* Problem requirements
Look for the word "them" in the entries and copy each line where it appears.
######
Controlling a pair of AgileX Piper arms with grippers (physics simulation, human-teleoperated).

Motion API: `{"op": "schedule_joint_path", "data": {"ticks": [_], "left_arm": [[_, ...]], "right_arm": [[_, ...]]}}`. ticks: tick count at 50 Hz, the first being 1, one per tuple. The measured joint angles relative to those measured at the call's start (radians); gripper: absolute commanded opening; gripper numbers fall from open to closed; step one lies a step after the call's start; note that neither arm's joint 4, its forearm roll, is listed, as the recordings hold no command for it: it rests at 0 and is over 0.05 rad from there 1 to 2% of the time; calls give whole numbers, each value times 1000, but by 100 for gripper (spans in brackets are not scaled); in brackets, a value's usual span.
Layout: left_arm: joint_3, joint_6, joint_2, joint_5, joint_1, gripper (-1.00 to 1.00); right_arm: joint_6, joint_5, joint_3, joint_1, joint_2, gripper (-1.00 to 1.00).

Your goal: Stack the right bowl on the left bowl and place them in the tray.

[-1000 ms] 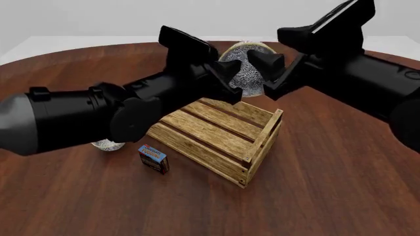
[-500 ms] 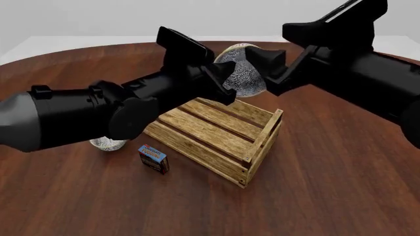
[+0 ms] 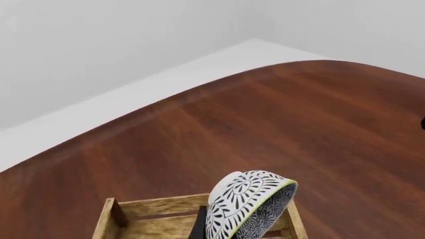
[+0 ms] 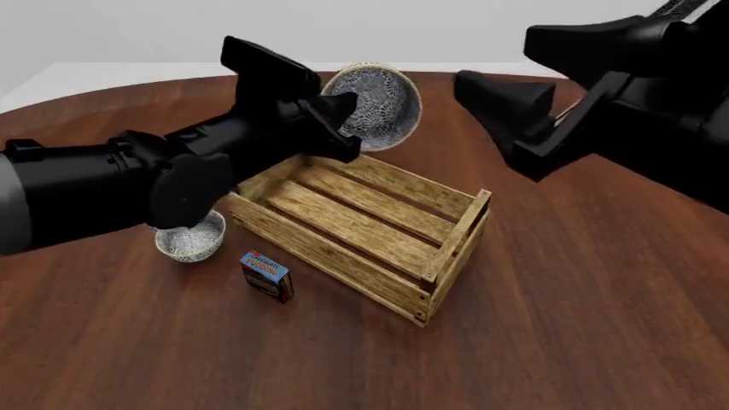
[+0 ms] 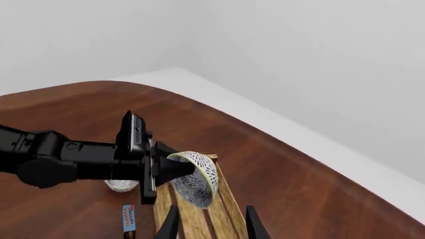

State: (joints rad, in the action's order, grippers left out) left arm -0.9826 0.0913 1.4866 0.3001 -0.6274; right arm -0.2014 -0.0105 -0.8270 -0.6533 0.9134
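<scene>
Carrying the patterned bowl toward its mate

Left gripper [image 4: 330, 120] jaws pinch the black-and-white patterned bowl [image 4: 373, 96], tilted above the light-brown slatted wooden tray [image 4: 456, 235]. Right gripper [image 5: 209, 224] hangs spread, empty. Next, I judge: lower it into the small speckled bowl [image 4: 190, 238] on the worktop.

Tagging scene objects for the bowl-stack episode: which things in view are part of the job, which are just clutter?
Job:
- large patterned bowl, tilted, held in the left gripper above the tray's far end
- small bowl, on the table left of the tray
- tray, nothing in it
- right gripper, jaws open, holding nothing

Lying about:
- blue-and-red box, in front of the tray
</scene>
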Motion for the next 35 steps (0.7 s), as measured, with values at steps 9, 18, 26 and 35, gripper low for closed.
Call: {"op": "schedule_joint_path", "data": {"ticks": [9, 18, 26, 35], "left_arm": [[39, 22, -68, -30, 41, -100], [62, 25, -133, -95, 67, -100], [83, 32, -187, -149, 97, -100], [121, 36, -230, -179, 144, -100]], "right_arm": [[9, -32, 6, -19, -68, 100], [11, -41, 11, -27, -98, 100], [15, -37, 13, -29, -98, 100], [17, -30, 14, -28, -88, 100]]}}
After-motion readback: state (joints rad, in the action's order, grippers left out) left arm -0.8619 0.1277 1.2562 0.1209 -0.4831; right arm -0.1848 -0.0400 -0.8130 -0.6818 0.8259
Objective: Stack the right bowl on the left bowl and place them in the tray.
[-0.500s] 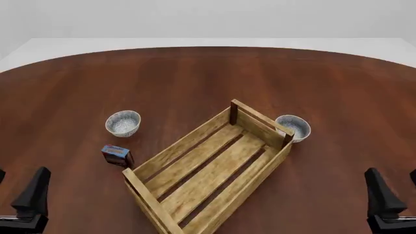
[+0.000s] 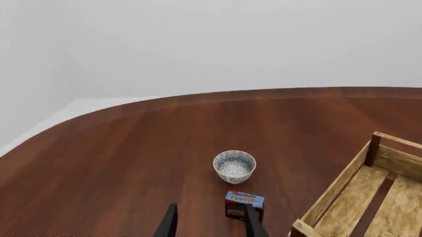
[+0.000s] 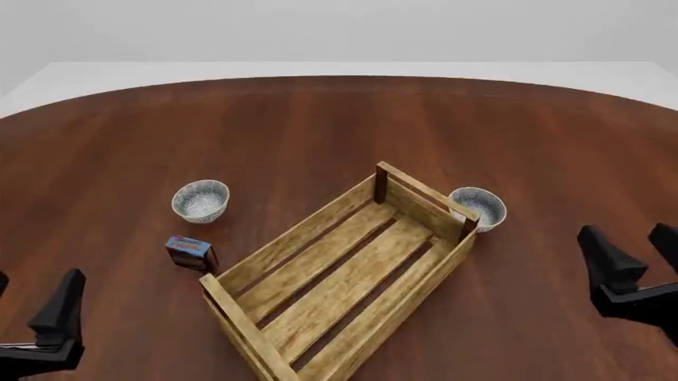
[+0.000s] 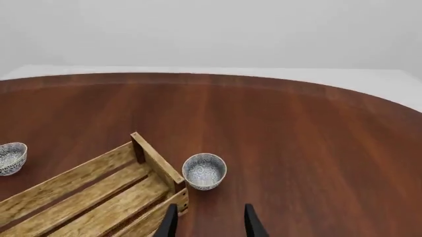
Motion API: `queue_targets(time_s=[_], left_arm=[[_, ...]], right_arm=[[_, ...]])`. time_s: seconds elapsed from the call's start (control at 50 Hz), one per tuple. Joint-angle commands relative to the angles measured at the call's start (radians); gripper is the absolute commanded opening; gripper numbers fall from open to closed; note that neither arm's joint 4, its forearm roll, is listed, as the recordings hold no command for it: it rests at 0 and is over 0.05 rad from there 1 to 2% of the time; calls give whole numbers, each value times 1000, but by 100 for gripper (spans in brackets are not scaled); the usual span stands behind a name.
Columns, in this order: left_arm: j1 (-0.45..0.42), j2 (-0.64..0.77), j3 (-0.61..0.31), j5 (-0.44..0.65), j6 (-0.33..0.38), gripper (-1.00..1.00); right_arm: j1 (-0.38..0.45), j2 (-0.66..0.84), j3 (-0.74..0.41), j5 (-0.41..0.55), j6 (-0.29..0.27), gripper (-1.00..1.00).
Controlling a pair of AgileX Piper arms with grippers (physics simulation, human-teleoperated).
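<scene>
A wide, dark reddish-brown wooden table [image 3: 317, 127] with a curved far edge fills the scene, set against a plain pale grey backdrop. Lying diagonally near its middle is the large rectangular light-wood slatted tray [image 3: 341, 279], low-sided with corner posts, holding nothing. The left bowl [image 3: 200, 200], a small round ceramic piece with blue-grey speckled glaze and a pale rim, stands upright on the table well apart from the tray's left long side. Near it, toward the arms, stands a small blue-and-red box [image 3: 190, 252], just beside the tray's near-left corner. The right bowl [image 3: 478, 208], identical in look, stands upright just beside the tray's far-right corner post; whether it touches the wood cannot be told.

The left end effector [image 3: 28, 311] sits low at the near-left edge, fingers apart, holding nothing; in its wrist view the box shows just past one fingertip. The right end effector [image 3: 633, 254] hangs at the near right, fingers apart and empty, well apart from the right bowl.
</scene>
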State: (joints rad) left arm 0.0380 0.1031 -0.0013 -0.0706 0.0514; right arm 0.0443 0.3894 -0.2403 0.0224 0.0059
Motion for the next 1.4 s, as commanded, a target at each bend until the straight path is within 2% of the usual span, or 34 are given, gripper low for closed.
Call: queue_targets(time_s=[0.02, 0.08, 0.16, 0.26, 0.32, 0.34, 0.42, 0.44, 0.48, 0.5, 0.54, 0.78, 1.0, 1.26, 1.32, 1.34, 1.4], left_arm=[[5, 67, 0, -44, 6, 100], [7, 58, 1, -38, 6, 100], [12, 69, 1, -48, 2, 100], [17, 49, 1, -32, -3, 100], [14, 21, 1, -8, -3, 100], [16, 8, 1, 3, -3, 100], [17, -19, 0, 25, -8, 100], [15, -22, 0, 28, -9, 100], [21, -11, 0, 21, -2, 100], [24, -9, 0, 20, 0, 100], [23, -10, 0, 21, 3, 100], [13, -5, -3, 24, 5, 100], [14, -27, -5, 45, 0, 100], [20, -44, -8, 62, -1, 100], [16, -23, -6, 47, -1, 100], [16, 22, -3, 19, -5, 100], [20, 0, -2, 24, 4, 100]], right_arm=[[11, 199, -175, 69, -46, 100], [5, 247, -217, 84, -63, 100], [8, 291, -269, 118, -54, 100], [2, 341, -363, 190, -85, 100], [-3, 377, -416, 229, -129, 100], [1, 388, -434, 242, -115, 100], [-7, 432, -494, 285, -133, 100], [-24, 454, -511, 294, -160, 100], [-20, 470, -542, 316, -146, 100], [-17, 496, -558, 334, -162, 100], [-19, 513, -585, 350, -153, 100], [-36, 664, -747, 451, -182, 100], [-65, 804, -857, 494, -225, 100], [-75, 923, -919, 509, -230, 100], [-73, 935, -926, 511, -231, 100], [-72, 945, -929, 512, -231, 100], [-69, 959, -931, 508, -229, 100]])
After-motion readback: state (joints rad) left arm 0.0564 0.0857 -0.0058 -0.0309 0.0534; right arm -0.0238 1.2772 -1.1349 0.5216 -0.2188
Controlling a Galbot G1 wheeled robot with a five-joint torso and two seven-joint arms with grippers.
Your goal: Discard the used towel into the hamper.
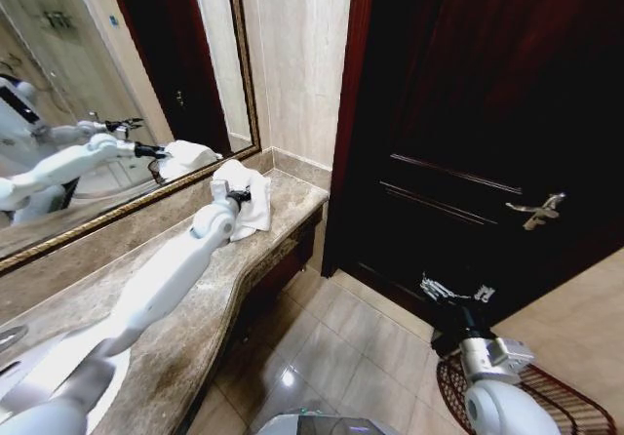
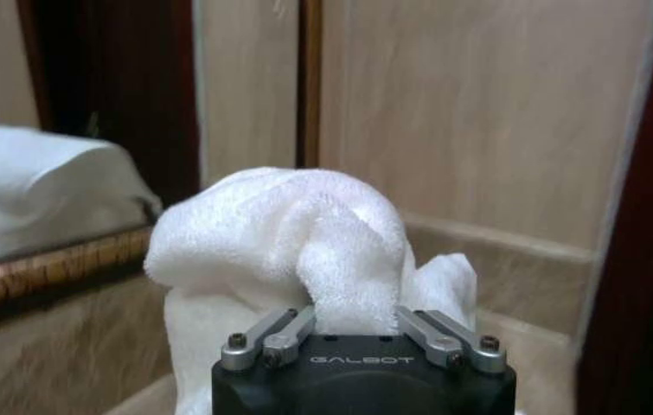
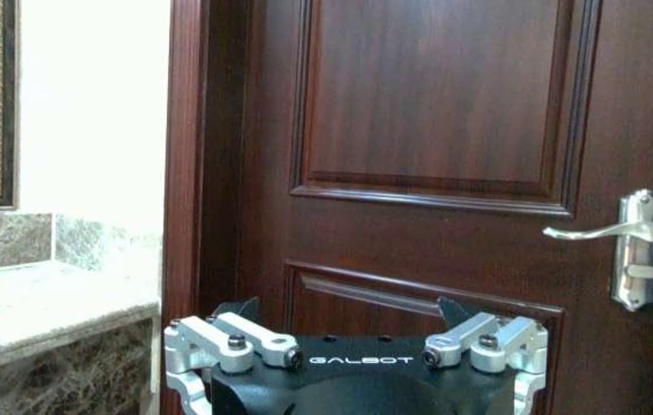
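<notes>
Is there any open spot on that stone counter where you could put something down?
Yes: the marble counter lies bare between the gilt-framed mirror and its front edge, beside the robot's left arm. The far end by the tan wall is crowded: the left gripper is shut on the crumpled white towel there.

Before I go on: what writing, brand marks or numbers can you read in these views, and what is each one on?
"GALBOT": pale lettering on the black body of the left gripper, whose fingers are closed on the crumpled white terry towel.
"GALBOT": the same mark on the black body of the right gripper, open and empty before the dark wooden door.
Nothing else legible; a small blue patch reflected in the gilt-framed mirror is too blurred to read.
</notes>
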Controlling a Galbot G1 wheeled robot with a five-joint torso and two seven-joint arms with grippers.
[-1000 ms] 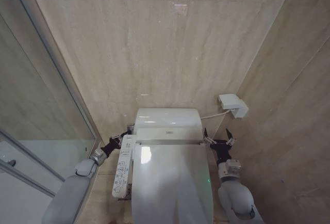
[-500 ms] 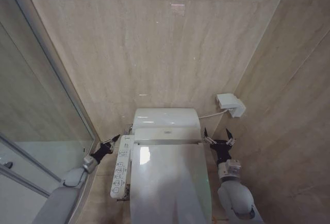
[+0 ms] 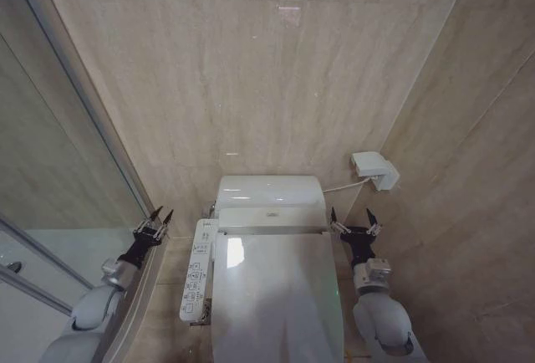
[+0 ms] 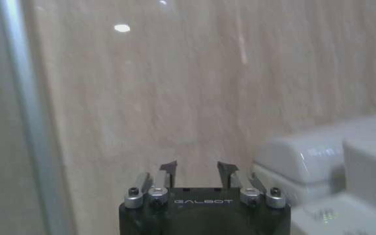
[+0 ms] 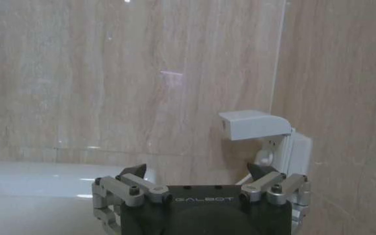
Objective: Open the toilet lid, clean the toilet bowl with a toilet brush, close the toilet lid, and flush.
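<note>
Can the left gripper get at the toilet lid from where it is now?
Probably yes. The left gripper, open and empty, sits beside the button panel, apart from it. The closed toilet lid lies just beyond that panel, so the gripper would likely have to pass over it.

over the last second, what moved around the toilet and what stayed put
The left end effector drew away from the button panel toward the robot's left, ending open and empty by the glass partition. The right end effector stayed open beside the toilet's right side. The toilet lid stayed closed.
</note>
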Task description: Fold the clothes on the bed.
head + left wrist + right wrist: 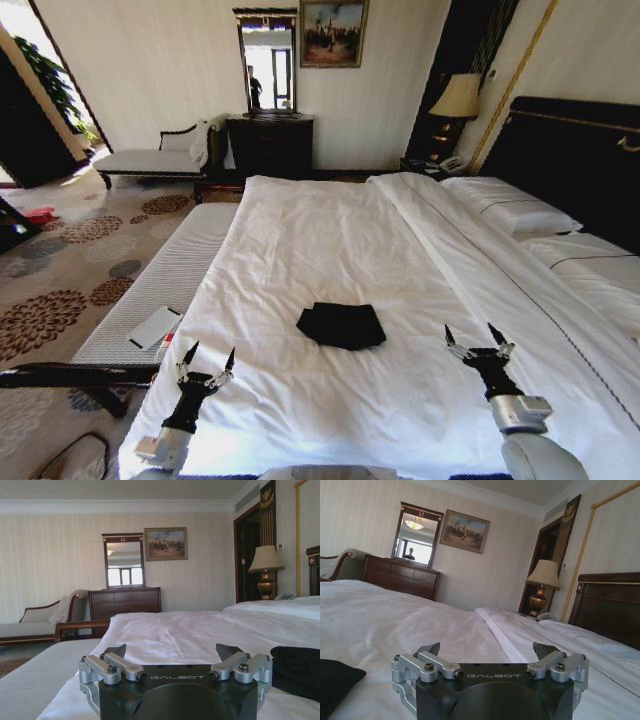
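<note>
Lying folded on bed (pixel 330 250), black T-shirt (pixel 341 325) looking soft, light; pinching at edges advised. Left gripper (pixel 207 360), right gripper (pixel 477 338) hovering alongside, fingers spread, empty.

The bed (pixel 330 250) is wide and made up in white, its duvet spread smooth with faint creases, against a tall dark headboard (pixel 575 160). White pillows (pixel 510 210) lie in a row along the headboard end. Near the foot, about midway across the duvet, a black T-shirt (pixel 341 325) lies folded into a small, flat bundle.
</note>
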Available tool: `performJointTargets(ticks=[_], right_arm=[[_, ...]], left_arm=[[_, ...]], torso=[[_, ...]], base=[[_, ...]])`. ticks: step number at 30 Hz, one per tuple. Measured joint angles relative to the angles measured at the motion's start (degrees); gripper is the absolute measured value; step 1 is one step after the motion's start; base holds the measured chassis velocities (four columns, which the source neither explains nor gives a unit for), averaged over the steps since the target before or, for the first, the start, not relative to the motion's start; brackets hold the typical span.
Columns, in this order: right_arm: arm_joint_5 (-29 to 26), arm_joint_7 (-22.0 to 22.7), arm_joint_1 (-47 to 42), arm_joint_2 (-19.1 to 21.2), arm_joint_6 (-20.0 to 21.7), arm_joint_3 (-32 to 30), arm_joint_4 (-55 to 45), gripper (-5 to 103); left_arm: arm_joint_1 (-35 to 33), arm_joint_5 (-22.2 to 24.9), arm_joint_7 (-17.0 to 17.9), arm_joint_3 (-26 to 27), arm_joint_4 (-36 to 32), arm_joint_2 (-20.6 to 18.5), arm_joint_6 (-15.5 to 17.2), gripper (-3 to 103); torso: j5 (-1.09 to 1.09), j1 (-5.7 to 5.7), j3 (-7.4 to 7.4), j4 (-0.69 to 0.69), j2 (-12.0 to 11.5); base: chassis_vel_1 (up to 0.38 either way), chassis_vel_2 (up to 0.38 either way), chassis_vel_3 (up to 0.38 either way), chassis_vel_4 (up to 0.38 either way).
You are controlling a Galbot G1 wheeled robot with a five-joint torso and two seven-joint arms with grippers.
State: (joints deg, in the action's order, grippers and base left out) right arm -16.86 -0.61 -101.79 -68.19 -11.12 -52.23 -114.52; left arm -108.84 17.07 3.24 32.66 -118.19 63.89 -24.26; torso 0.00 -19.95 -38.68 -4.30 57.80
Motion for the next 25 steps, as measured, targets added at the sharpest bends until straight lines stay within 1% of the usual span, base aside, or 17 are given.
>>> performJointTargets(ticks=[25], right_arm=[[-0.15, 0.19, 0.22, 0.14, 0.24, 0.25, 0.02, 100]], left_arm=[[0.00, 0.00, -0.01, 0.00, -0.01, 0.00, 0.00, 100]], torso=[[0.00, -0.01, 0.00, -0.01, 0.00]], base=[[0.000, 0.000, 0.000, 0.000]])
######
* Solution to this task
Your goal: Stack the right bowl on the left bowl and place them in the tray.
Objective: Stack the right bowl on the left bowl and place them in the tray.

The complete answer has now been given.